Parmesan Roasted Carrots

 



The schools have fundraisers in which you purchase locally grown food.  One item in my box of produce was a huge bag of carrots, so I decided to experiment with new recipes.  This is the first one on my list.  I made it, was them invited over to my son's house for dinner and brought the prepared new recipe as I had just finished cooking it.  It was delicious.  I loved it, two six year olds loved it as did my son.  Easy to make, quick to prepare and tasty for everyone.  What more can I say?


Ingredients

  • 2 pounds (1kg) carrots, washed and halved (I peeled them and cut them in chunks rather than halved)
  • 1/4 cup olive oil
  • 4 large cloves garlic, minced (or 1 tablespoon minced garlic)
  • 1/4 cup grated parmesan cheese
  • 2 tablespoons Panko bread crumbs, (or normal breadcrumbs)
  • Salt and pepper, to taste
  • Fresh chopped parsley, optional

Instructions:
  • 1.  Preheat oven to 400°F (200°C).
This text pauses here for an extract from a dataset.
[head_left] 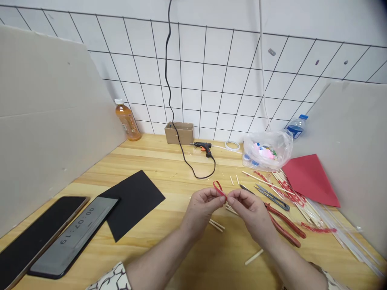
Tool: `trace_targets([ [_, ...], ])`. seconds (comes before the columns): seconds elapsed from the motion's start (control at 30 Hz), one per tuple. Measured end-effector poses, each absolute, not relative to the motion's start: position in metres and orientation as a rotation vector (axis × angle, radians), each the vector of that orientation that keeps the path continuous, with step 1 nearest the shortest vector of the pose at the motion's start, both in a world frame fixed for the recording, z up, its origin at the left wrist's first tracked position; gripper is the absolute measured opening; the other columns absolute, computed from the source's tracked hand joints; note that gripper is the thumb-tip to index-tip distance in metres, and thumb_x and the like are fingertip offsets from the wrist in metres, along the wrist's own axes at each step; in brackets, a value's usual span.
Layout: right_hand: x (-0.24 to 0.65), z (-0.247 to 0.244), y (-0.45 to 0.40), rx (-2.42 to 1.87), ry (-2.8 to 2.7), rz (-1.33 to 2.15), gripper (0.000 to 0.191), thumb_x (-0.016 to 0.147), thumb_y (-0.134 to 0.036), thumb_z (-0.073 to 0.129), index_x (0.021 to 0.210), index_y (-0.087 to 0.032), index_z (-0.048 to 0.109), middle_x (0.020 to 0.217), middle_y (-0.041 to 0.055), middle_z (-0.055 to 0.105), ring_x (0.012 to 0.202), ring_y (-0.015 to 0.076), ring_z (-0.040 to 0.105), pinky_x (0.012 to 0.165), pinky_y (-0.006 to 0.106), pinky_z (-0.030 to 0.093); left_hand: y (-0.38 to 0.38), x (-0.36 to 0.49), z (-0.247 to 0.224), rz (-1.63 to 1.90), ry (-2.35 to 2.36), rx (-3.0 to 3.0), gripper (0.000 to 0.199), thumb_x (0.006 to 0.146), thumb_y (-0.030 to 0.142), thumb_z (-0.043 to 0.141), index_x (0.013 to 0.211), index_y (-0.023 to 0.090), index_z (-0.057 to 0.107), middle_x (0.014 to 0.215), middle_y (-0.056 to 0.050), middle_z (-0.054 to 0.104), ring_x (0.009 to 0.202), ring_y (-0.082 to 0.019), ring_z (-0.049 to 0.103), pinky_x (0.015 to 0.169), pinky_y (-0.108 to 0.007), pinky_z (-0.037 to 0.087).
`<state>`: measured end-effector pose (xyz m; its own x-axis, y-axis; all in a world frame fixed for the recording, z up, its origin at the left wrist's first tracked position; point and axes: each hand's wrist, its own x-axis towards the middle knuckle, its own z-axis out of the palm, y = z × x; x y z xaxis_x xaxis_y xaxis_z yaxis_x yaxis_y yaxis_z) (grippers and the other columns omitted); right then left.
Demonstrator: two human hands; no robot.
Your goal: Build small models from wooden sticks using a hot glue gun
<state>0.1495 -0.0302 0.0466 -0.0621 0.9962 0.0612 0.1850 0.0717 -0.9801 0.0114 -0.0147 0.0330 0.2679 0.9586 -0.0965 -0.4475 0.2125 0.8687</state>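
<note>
1. In the head view, a narrow red strip [220, 189] is curving up into a small loop above the middle of the worktop [151, 157], its lower part disappearing between the fingertips
2. The left hand [199, 207] is pinching the strip between thumb and fingers just below the loop
3. The right hand [254, 211] is meeting it there, its thumb and finger pressing together on what is looking like the strip's end; the two hands are almost touching
4. The step in hand is seeming to be one of bending and shaping the strip, with both ends being brought together
5. The next move is probably calling for a firm, fine pinch where the ends are meeting, since a loose grip could be letting the loop spring open
6. Pale sticks [217, 224] are lying below and between the hands, and one loose stick [254, 257] is resting nearer the person
7. Red-handled pliers [284, 233] are lying just beside the right hand, partly behind it, with small scissors [273, 197] resting beyond them
8. Black card [133, 205] is lying to the left, a phone [75, 235] showing a timer partly covering its edge
9. A glue gun [206, 147] is lying near the wall, well apart from the hands
</note>
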Motion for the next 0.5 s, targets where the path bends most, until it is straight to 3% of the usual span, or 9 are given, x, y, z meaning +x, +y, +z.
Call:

Lightly grease or spray a baking sheet with cooking oil spray.  

    As I was cooking for one, I halved the recipe.  Above is 1 pound of carrots which lasted me for a few meals.
2.  Arrange carrots on baking sheet. Add the olive oil, garlic, parmesan, bread crumbs, salt and pepper. (I used bread crumbs as I didn't have Panko).  Toss all ingredients together to completely coat the carrots. 


Although this recipe called for whole carrots cut in half, I cut mine in chunks, put them in a roasting pan and mixed all the ingredients together in this pan. 

3.  Spread out and bake for 20-25 minutes or until tender. Toss with a spatula half way through.  (I cooked mine for 30 minutes, tossing after 15 minutes).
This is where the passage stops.